WHAT IS NEEDED
Copy out exactly the lines from the first line of the material below through the line containing "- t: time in", and nothing beyond them.

BEGIN

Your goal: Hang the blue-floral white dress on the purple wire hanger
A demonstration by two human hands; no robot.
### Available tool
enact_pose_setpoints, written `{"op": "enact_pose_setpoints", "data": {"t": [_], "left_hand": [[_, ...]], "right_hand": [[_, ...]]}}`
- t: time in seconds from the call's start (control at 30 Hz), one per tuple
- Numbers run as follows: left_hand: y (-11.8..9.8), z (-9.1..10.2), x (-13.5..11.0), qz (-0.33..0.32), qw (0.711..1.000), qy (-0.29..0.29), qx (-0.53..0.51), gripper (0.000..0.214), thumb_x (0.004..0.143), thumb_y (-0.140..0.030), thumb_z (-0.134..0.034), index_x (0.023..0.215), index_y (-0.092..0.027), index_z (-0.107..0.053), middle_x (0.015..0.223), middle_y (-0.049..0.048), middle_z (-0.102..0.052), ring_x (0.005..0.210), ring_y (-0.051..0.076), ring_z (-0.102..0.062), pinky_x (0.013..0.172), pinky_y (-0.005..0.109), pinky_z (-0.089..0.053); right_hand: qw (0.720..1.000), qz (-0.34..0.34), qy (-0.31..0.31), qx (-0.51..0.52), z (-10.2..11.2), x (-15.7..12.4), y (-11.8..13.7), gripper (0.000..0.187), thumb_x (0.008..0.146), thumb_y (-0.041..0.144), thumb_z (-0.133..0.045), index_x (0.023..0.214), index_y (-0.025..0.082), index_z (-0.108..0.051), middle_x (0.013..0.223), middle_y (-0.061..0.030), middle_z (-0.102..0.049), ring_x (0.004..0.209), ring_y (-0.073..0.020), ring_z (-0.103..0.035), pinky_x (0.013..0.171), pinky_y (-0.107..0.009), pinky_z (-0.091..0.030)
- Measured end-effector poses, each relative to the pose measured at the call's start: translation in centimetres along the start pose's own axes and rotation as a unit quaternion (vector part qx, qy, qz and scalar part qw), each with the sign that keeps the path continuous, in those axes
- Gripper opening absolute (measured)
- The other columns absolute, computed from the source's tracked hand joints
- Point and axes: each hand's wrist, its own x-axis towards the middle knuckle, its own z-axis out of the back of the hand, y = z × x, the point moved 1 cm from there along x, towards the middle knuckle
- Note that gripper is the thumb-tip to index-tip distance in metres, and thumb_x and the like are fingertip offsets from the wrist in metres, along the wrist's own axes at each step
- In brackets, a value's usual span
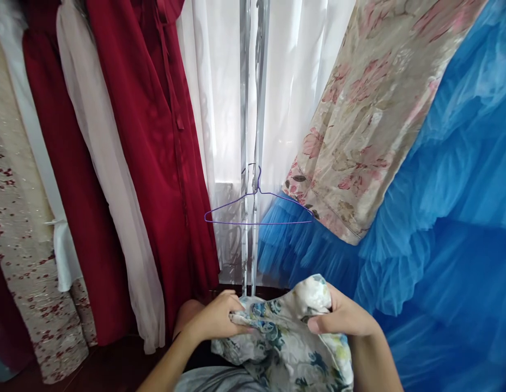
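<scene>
A white cloth garment with blue flowers point(277, 337) is pinched in the grips of left hand point(218, 316) and right hand point(346, 312), bunched crosswise between them; ahead, a purple wire hanger point(273, 224) is hung, nearer the left.

no lettering, label or number can be read.
</scene>
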Motion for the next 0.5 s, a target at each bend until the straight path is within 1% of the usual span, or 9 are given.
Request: {"op": "enact_pose_setpoints", "data": {"t": [0.07,0.1,0.17,0.2,0.27,0.33,0.37,0.4,0.5], "left_hand": [[1.6,3.2,-0.3,-0.012,0.999,0.001,0.048,0.022,0.065,-0.045,-0.085,0.062,-0.027,-0.072,0.065,-0.0021,-0.068,0.079,0.022,-0.064,0.114,0.044,-0.027],[2.3,4.9,-0.4,-0.01,0.998,-0.015,0.053,0.021,0.062,-0.044,-0.087,0.063,-0.029,-0.073,0.07,-0.0014,-0.07,0.084,0.024,-0.064,0.115,0.046,-0.023],[3.1,8.4,-0.4,0.007,0.997,-0.068,0.037,0.025,0.052,-0.044,-0.091,0.061,-0.029,-0.073,0.08,0.0015,-0.074,0.095,0.029,-0.062,0.114,0.047,-0.025],[3.4,9.9,-0.3,0.02,0.995,-0.095,0.024,0.028,0.048,-0.044,-0.092,0.059,-0.028,-0.072,0.085,0.0031,-0.075,0.1,0.031,-0.06,0.112,0.046,-0.026],[3.6,12.5,0.4,0.046,0.991,-0.129,0.013,0.028,0.049,-0.044,-0.092,0.06,-0.027,-0.072,0.089,0.0055,-0.075,0.107,0.033,-0.056,0.111,0.046,-0.026],[3.7,14.7,1.4,0.061,0.987,-0.146,0.038,0.024,0.056,-0.045,-0.088,0.066,-0.026,-0.075,0.091,0.006,-0.076,0.113,0.034,-0.052,0.112,0.047,-0.022],[3.7,15.7,2.0,0.066,0.984,-0.149,0.069,0.023,0.061,-0.046,-0.085,0.069,-0.027,-0.076,0.093,0.0056,-0.076,0.115,0.034,-0.05,0.113,0.048,-0.02],[3.7,16.8,2.6,0.07,0.98,-0.151,0.107,0.023,0.065,-0.048,-0.082,0.072,-0.027,-0.077,0.095,0.005,-0.076,0.117,0.035,-0.049,0.112,0.049,-0.02],[3.8,19.7,4.3,0.084,0.96,-0.157,0.217,0.03,0.077,-0.055,-0.07,0.08,-0.026,-0.077,0.107,0.0046,-0.075,0.118,0.034,-0.052,0.108,0.047,-0.027]], "right_hand": [[0.991,-0.023,0.058,-0.122,0.7,1.1,1.0,0.02,0.066,0.025,-0.079,0.08,0.018,-0.067,0.072,-0.0001,-0.061,0.063,-0.0148,-0.051,0.058,-0.025,-0.039],[0.982,-0.028,0.066,-0.172,1.0,1.8,1.3,0.02,0.067,0.023,-0.078,0.084,0.018,-0.069,0.074,0.0,-0.063,0.065,-0.0148,-0.051,0.059,-0.024,-0.039],[0.968,-0.014,0.048,-0.245,1.8,3.5,1.6,0.024,0.066,0.017,-0.075,0.09,0.018,-0.072,0.079,-0.0005,-0.068,0.068,-0.0155,-0.055,0.059,-0.024,-0.041],[0.963,0.0,0.037,-0.269,2.2,4.4,1.5,0.022,0.067,0.016,-0.073,0.089,0.017,-0.074,0.078,-0.0007,-0.069,0.067,-0.0156,-0.056,0.058,-0.023,-0.041],[0.953,0.032,0.021,-0.301,3.3,6.3,1.3,0.009,0.072,0.017,-0.068,0.078,0.015,-0.074,0.07,-0.0005,-0.069,0.061,-0.0151,-0.055,0.054,-0.023,-0.04],[0.942,0.078,-0.009,-0.326,4.7,8.6,1.1,0.011,0.076,0.019,-0.065,0.072,0.015,-0.074,0.066,-0.0005,-0.068,0.06,-0.0155,-0.057,0.055,-0.024,-0.041],[0.935,0.102,-0.038,-0.338,5.4,9.8,1.0,0.011,0.077,0.02,-0.064,0.076,0.015,-0.075,0.071,-0.0012,-0.071,0.063,-0.0164,-0.06,0.058,-0.024,-0.043],[0.927,0.124,-0.074,-0.347,6.1,11.1,1.0,0.014,0.077,0.02,-0.065,0.085,0.015,-0.076,0.079,-0.0024,-0.074,0.068,-0.0178,-0.063,0.062,-0.025,-0.046],[0.9,0.149,-0.177,-0.368,7.8,14.9,0.7,0.04,0.076,0.02,-0.069,0.116,0.015,-0.071,0.103,-0.0075,-0.077,0.084,-0.0207,-0.068,0.073,-0.026,-0.05]]}}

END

SOLUTION TO THIS TASK
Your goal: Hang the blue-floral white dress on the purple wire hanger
A demonstration by two human hands; no robot.
### Available tool
enact_pose_setpoints, written `{"op": "enact_pose_setpoints", "data": {"t": [_], "left_hand": [[_, ...]], "right_hand": [[_, ...]]}}`
- t: time in seconds from the call's start (control at 30 Hz), one per tuple

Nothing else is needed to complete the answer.